Scream 7

La recensione di Scream 7, di Kevin Williamson, a cura di Roberto Baldassarre.

Trent’anni fa Scream (1996) di Wes Craven rilanciò il genere slasher, di cui fu uno dei più prestigiosi artefici negli anni Settanta. Il primo episodio, in cui appariva già in tutta la sua ferocia assassina e birbante spiritosaggine Ghostface, era un Teen-horror che univa gli umori e gli spruzzi di sangue dei Seventies con il look adolescenziale e sociale degli anni Novanta. Un piccolo film nel budget ma che si rivelò un enorme successo e mirabile film seminale che diede la stura a pellicole del terrore similari. Merito di questo exploit è anche dello sceneggiatore Kevin Williamson, che tracciò un’efficacia trama che si rifaceva ai capisaldi di due decenni prima aggiungendovi una maggiore dose d’ironia e in particolare continue strizzatine cinefile. Sei lustri dopo, con nel mezzo cinque sequel di differente qualità e una serie televisiva, ecco Scream 7 (2026). Una conferma, una novità, un ritorno… un probabile reboot. Il settimo capitolo conserva tutte quelle trovate (gore, goliardia, metacinema e repentine sorprese) che sono alla base del successo di questo longevo franchise.

Si omaggia Wes Craven sin dall’incipit (le cinefile domande poste telefonicamente alle prime vittime) e si cita espressamente La casa nera (The People Under the Stairs, 1991) nella tesa e concitata fuga nell’intercapedine della casa di Sidney Prescott (Neve Campbell) e sua figlia Tatum (Isabel May). Williamson, che non si occupò delle sceneggiature del terzo, del quinto e del sesto capitolo, si riappropria di tutti quegli topos da lui creati, riproponendoli solo con dei piccoli aggiustamenti. Non soltanto per mantenere l’originale fisionomia della sua creatura cinematografica più fortunata, ma li conserva quasi fossero, nello svolgersi della trama, come delle sfide lanciate agli aficionados di Ghostface, per metterli alla prova e capire chi è il reale assassino. Un beffardo game cinematografico, in pratica. La novità principale sta nel passaggio alla regia di Kevin Williamson, che dal secondo capitolo si era ritagliato principalmente il ruolo di produttore. 

Dopo il discreto esordio con la black (teen-horror) comedy Killing Mrs. Tingle (Teaching Mrs. Tingle, 1999), questo ritorno conferma le buone qualità di storytelling visivo di Williamson che sa recuperare, senza troppo debordare, quel tocco di artigiano da tipici B-Movies d’antan. Una messinscena a tratti sobria, derivativa di quella genuina di Craven e dallo stile flou anni Novanta, rispetto ai coevi horror che cercano l’eccesso e/o il disturbo visivo per stupire e impaurire. Mentre è un rientro nel progetto per l’iconica Neve Campbell, mancante nel precedente episodio. L’attrice è ormai legata in questo ruolo, come ugualmente è imprigionato il suo personaggio, feticistico obiettivo di Ghostface. Divenuta ormai moglie e mamma felice, che crede di essersi lasciata tutto alle spalle (ma il terrore rimane, come ben evidenzia la sua dolce casa rinforzata con sistemi d’allarme e panic room), dovrà di nuovo agire.
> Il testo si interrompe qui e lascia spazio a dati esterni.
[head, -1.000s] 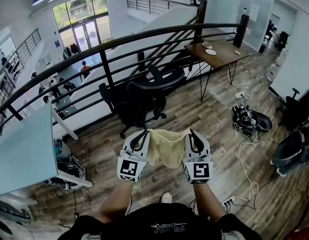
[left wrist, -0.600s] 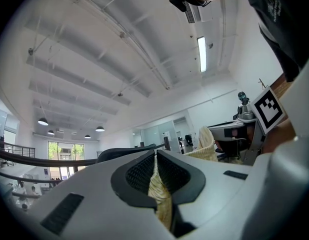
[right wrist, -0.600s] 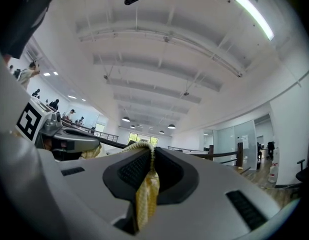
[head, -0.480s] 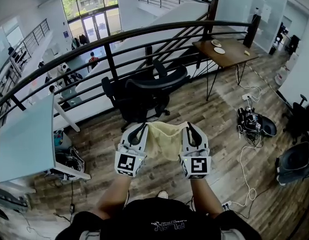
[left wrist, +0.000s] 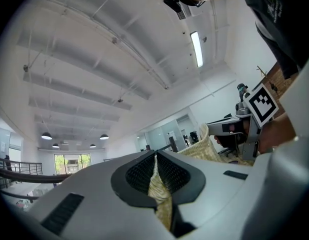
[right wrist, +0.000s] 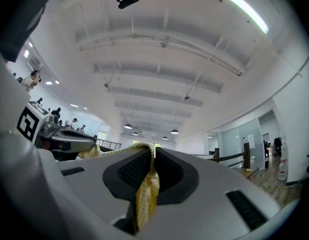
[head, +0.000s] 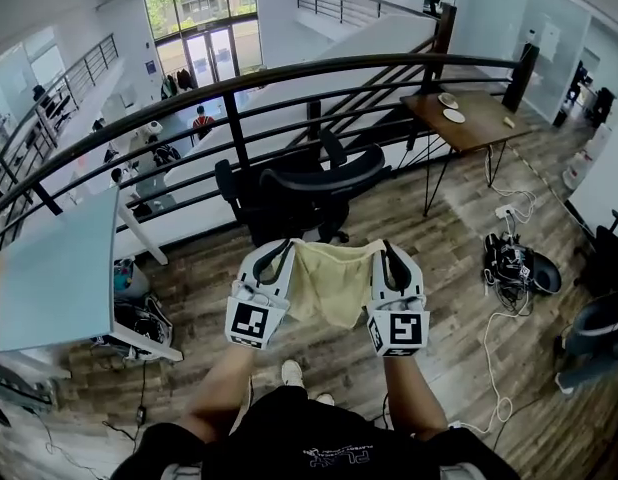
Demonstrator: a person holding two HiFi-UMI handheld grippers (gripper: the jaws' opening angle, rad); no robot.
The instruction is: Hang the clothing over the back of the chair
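Observation:
A pale yellow knitted garment [head: 329,283] hangs stretched between my two grippers in the head view, above the wood floor. My left gripper [head: 279,253] is shut on its left top edge, and the cloth [left wrist: 157,186] shows pinched between the black pads. My right gripper [head: 387,255] is shut on the right top edge, with the fabric [right wrist: 147,191] squeezed between its pads. The black office chair [head: 304,193] stands just beyond the garment, its curved back [head: 324,175] facing me, in front of the railing. Both grippers point slightly upward, toward the ceiling.
A black curved railing [head: 239,93] runs behind the chair, with an open lower floor beyond it. A pale blue table [head: 54,273] is at the left. A wooden desk [head: 464,118] stands at the right rear. Cables and a bag [head: 514,263] lie on the floor at the right.
Both grippers with the garment have moved forward and a little up, toward the chair. The chair now sits closer to the garment's top edge.

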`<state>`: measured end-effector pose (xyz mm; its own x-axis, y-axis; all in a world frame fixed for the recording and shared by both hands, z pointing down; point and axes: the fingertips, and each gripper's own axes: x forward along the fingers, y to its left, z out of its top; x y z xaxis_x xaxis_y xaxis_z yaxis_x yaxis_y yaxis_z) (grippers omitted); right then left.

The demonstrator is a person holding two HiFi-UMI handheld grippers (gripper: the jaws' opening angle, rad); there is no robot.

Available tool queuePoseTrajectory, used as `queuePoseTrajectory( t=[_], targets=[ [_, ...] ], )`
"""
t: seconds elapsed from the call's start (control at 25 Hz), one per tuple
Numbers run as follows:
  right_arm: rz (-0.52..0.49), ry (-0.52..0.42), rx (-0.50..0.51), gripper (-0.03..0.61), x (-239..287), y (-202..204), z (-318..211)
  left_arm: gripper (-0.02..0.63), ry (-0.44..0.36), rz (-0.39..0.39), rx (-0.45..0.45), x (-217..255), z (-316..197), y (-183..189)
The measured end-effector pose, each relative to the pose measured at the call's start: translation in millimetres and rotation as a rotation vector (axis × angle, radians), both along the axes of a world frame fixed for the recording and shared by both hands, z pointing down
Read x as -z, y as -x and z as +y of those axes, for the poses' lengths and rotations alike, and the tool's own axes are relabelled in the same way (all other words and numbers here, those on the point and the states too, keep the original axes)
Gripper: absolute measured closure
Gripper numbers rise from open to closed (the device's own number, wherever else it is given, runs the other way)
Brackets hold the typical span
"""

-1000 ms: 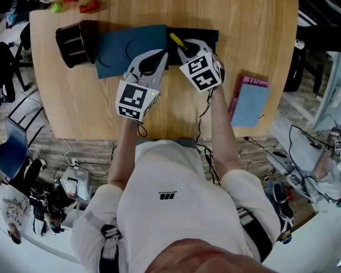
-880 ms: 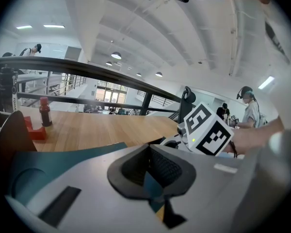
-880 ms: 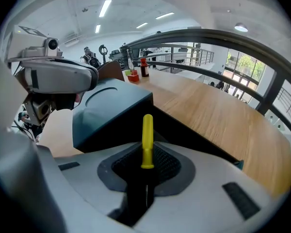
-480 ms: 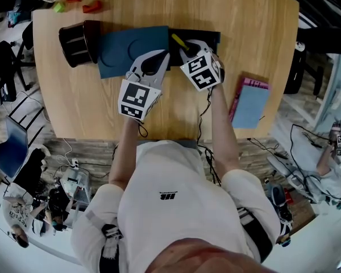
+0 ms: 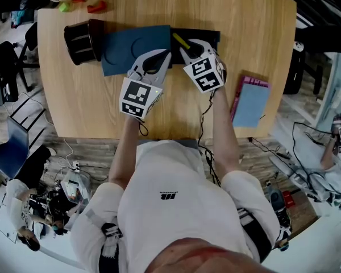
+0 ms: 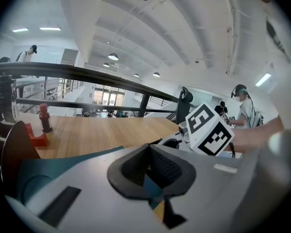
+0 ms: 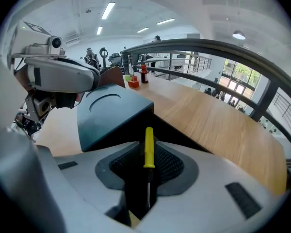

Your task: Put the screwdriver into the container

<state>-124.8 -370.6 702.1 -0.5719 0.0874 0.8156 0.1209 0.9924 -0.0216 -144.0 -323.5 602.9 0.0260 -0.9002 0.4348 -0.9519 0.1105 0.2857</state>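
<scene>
Screwdriver [image 7: 149, 147] is in the right gripper [image 5: 187, 48]. The fingers are closed narrow on the thin metal shaft, and the yellow handle sticks out ahead of the tips. Head view puts the handle over the left end of the black container [image 5: 207, 37], just beside the right edge of the teal lid [image 5: 131, 47]. Height above the container floor cannot be read from either view.

Left gripper [image 5: 166, 54] sits close to the right one, over the lid's near right corner. Its fingers are drawn together, and only a sliver of teal and desk [image 5: 244, 16] shows through the gap. Nothing looks clamped, though I cannot rule out contact with the lid edge.

Judgement: step in hand is the lowering and release, with the screwdriver not yet resting in the container.

Risks from here:
- The grip is on a slim, smooth shaft with the heavier handle forward, so the tool may pivot or slide in the fingers if the gripper tilts.
- The handle is very near the lid edge. Opening here may land it half on the lid, and it could then roll onto the desk.
- Letting go from a height may bounce the tool off the container rim.
- The two grippers are nearly side by side, so a sideways correction by the right could knock the left or shift the lid over the opening.
</scene>
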Motion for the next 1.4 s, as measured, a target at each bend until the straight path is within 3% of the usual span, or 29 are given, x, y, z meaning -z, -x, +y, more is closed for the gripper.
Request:
queuePoseTrajectory(
  t=[0.44,1.04,1.4],
  targets=[
    [-0.147,-0.028,-0.109,0.483,67.9,-21.4,14.8,0.604,-0.043,-0.037,-0.050,38.4,18.9,-12.6],
    [-0.426,-0.077,-0.317,0.583,176.1,-66.7,62.7,0.604,-0.131,-0.103,-0.130,99.0,73.1,-32.2],
    [-0.497,-0.051,-0.378,0.584,203.3,-101.3,111.1,0.604,-0.151,-0.112,-0.178,119.1,114.4,-55.9]
  ],
)
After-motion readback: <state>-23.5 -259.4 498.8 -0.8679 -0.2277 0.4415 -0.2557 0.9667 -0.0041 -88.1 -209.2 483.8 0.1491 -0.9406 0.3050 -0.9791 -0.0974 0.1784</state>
Un rientro, a cui si affianca il conflittuale rapporto con Gale Weathers (Courtney Cox), che diviene riflessione del tempo trascorso e di tutte le morti che si sono sommate in oltre tre decenni. Ciò fa percepire come Scream 7 sia anche una camera verde che rende ossequio a quel lontano passato cinematografico, riproducibile soltanto con l’ingannevole intelligenza artificiale. La domanda che però sorge, è se questo settimo episodio possa essere un film ponte per un rilancio vero e proprio del franchise. Ormai i protagonisti originali sono personaggi maturi, ed essendo il plot peculiarmente incentrato sugli adolescenti la figlia di Sidney sarà la nuova eroina della saga?